Two charities have been found in breach of the Data Protection Act by failing to encrypt computers that were subsequently stolen.
The Information Commissioner's Office (ICO) said that Sheffield-based Asperger's Children and Carers Together (ACCT) and Nottingham-based Wheelbase Motor Project both had unencrypted laptops stolen which contained sensitive information relating to young people.
Asperger's Children and Carers Together reported the breach after an unencrypted laptop, containing personal data relating to 80 children who attended its sessions, was stolen from an employee's home. The laptop was being used to store medication information as well as children's names, addresses and dates of birth.
Wheelbase Motor Project also reported the breach after the theft of an unencrypted hard drive from the charity's offices. The device contained personal information relating to 50 young people and included some details about past criminal convictions and child protection issues.
Deborah Woodhouse, director and co-founder of ACCT and Michael Clifford, CEO of Wheelbase Motor Project, have both signed undertakings to ensure that all portable and mobile devices used by the charity to store personal data will be encrypted. Both are also reviewing policy to make sure that staff are aware of procedures for the storage and use of personal data.

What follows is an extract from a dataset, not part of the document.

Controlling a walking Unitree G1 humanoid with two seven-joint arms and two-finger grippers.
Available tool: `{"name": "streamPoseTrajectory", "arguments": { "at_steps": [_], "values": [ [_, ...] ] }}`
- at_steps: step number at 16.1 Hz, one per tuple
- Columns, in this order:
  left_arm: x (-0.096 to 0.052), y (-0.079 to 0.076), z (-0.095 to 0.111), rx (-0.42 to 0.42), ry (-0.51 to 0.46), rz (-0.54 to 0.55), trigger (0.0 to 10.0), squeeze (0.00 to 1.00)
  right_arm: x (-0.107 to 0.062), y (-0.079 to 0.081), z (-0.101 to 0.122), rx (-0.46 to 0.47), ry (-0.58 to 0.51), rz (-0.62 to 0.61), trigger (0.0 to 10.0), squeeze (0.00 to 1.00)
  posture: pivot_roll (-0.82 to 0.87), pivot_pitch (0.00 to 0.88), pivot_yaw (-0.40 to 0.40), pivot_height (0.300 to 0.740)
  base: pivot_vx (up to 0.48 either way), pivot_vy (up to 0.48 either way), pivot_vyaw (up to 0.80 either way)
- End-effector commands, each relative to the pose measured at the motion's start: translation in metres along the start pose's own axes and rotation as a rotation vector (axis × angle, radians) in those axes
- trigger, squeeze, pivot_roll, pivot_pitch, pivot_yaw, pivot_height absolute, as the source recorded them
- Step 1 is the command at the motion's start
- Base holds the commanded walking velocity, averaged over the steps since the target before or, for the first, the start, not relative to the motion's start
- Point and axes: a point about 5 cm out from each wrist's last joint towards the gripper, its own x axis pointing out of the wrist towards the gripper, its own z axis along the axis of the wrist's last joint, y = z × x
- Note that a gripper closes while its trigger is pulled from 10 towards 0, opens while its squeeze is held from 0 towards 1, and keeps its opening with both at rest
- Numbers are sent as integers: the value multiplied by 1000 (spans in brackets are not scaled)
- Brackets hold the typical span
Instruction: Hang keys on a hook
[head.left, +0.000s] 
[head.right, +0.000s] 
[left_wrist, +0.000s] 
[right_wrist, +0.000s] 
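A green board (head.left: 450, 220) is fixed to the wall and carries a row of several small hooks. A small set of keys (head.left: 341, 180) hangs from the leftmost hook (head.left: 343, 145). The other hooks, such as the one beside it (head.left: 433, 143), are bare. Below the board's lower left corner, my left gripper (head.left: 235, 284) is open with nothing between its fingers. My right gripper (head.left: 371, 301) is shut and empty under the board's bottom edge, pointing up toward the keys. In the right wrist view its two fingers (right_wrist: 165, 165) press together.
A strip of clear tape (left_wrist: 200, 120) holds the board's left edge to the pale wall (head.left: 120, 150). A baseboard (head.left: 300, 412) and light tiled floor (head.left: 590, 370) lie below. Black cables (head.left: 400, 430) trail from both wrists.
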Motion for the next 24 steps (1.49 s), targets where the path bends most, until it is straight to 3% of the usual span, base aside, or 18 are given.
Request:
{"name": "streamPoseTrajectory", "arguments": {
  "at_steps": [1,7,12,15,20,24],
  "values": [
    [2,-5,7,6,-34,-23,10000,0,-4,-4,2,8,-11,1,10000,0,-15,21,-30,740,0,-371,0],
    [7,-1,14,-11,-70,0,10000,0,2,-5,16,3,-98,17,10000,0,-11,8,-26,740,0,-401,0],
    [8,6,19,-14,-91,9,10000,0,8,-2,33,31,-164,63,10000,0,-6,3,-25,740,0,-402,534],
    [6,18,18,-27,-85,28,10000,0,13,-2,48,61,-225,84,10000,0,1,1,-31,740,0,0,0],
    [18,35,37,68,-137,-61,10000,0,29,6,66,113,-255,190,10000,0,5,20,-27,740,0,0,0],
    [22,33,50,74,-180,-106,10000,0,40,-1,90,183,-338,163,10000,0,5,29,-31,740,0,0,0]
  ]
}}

Sally-Anne Poole, acting head of enforcement, said: “The ICO's guidance is clear – any organisation that stores personal information on a laptop or other portable devices must make sure that the information is encrypted. Information about young people's medical conditions or criminal convictions is obviously sensitive and should have been adequately protected.
“We are pleased that both charities have agreed to take the necessary steps to ensure that the personal information they hold is kept secure from now on.”
Chris McIntosh, CEO of ViaSatUK, said: “Clearly it is in no one's interests to fine charities for breaches of the data protection act, not least because the money comes from the public. However, it is disappointing that the message still does not seem to be getting through.
“Organisations holding sensitive data, particularly where the vulnerable and young are involved must protect it in every way possible, ensuring that at a very minimum laptops and USB sticks are encrypted, while also carrying out regular education programmes with staff.”